Frames are the foundation of the linear operators used in the decomposition and reconstruction of signals, such as the discrete Fourier transform, Gabor, wavelets, and curvelet transforms. The emergence of sparse representation models has shifted of the emphasis in frame theory toward sparse l1-minimization problems. In this paper, we apply frame theory to the sparse representation of signals in which a synthesis dictionary is used for a frame and an analysis dictionary is used for a dual frame. We sought to formulate a novel dual frame design in which the sparse vector obtained through the decomposition of any signal is also the sparse solution representing signals based on a reconstruction frame. Our findings demonstrate that this type of dual frame cannot be constructed for over-complete frames, thereby precluding the use of any linear analysis operator in driving the sparse synthesis coefficient for signal representation. Nonetheless, the best approximation to the sparse synthesis solution can be derived from the analysis coefficient using the canonical dual frame. In this study, we developed a novel dictionary learning algorithm (called Parseval K-SVD) to learn a tight-frame dictionary. We then leveraged the analysis and synthesis perspectives of signal representation with frames to derive optimization formulations for problems pertaining to image recovery. Our preliminary, results demonstrate that the images recovered using this approach are correlated to the frame bounds of dictionaries, thereby demonstrating the importance of using different dictionaries for different applications.

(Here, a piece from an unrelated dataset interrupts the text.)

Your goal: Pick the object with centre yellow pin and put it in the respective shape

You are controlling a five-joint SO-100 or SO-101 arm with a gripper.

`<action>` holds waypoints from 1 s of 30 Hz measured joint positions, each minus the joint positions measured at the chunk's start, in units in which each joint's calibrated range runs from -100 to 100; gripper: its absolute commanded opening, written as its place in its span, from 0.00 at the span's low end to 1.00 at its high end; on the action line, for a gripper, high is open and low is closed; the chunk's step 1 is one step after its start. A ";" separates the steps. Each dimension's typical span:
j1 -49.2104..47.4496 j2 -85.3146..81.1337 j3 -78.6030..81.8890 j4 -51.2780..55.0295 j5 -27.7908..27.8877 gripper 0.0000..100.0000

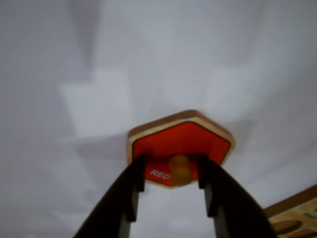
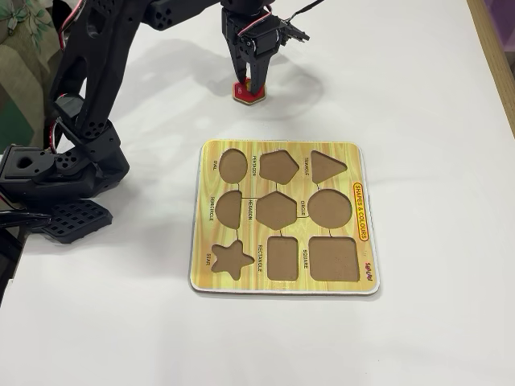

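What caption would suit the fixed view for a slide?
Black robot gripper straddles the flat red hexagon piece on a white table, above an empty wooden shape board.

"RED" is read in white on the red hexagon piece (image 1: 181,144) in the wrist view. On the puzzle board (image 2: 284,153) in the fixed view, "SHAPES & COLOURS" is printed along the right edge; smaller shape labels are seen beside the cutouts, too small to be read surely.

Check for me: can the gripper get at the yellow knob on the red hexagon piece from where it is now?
Probably yes. The gripper already straddles the yellow knob on the red hexagon piece, one finger each side, nothing between. The puzzle board lies well clear. Whether the fingers touch the knob is unclear.
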 measured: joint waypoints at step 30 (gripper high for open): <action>1.59 -0.17 0.00 0.09 0.21 0.02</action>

Blind image restoration is a non-convex problem which involves restoration of images from an unknown blur kernel. The factors affecting the performance of this restoration are how much prior information about an image and a blur kernel are provided and what algorithm is used to perform the restoration task. Prior information on images is often employed to restore the sharpness of the edges of an image. By contrast, no consensus is still present regarding what prior information to use in restoring from a blur kernel due to complex image blurring processes. In this paper, we propose modelling of a blur kernel as a sparse linear combinations of basic 2-D patterns. Our approach has a competitive edge over the existing blur kernel modelling methods because our method has the flexibility to customize the dictionary design, which makes it well-adaptive to a variety of applications. As a demonstration, we construct a dictionary formed by basic patterns derived from the Kronecker product of Gaussian sequences. We also compare our results with those derived by other state-of-the-art methods, in terms of peak signal to noise ratio (PSNR).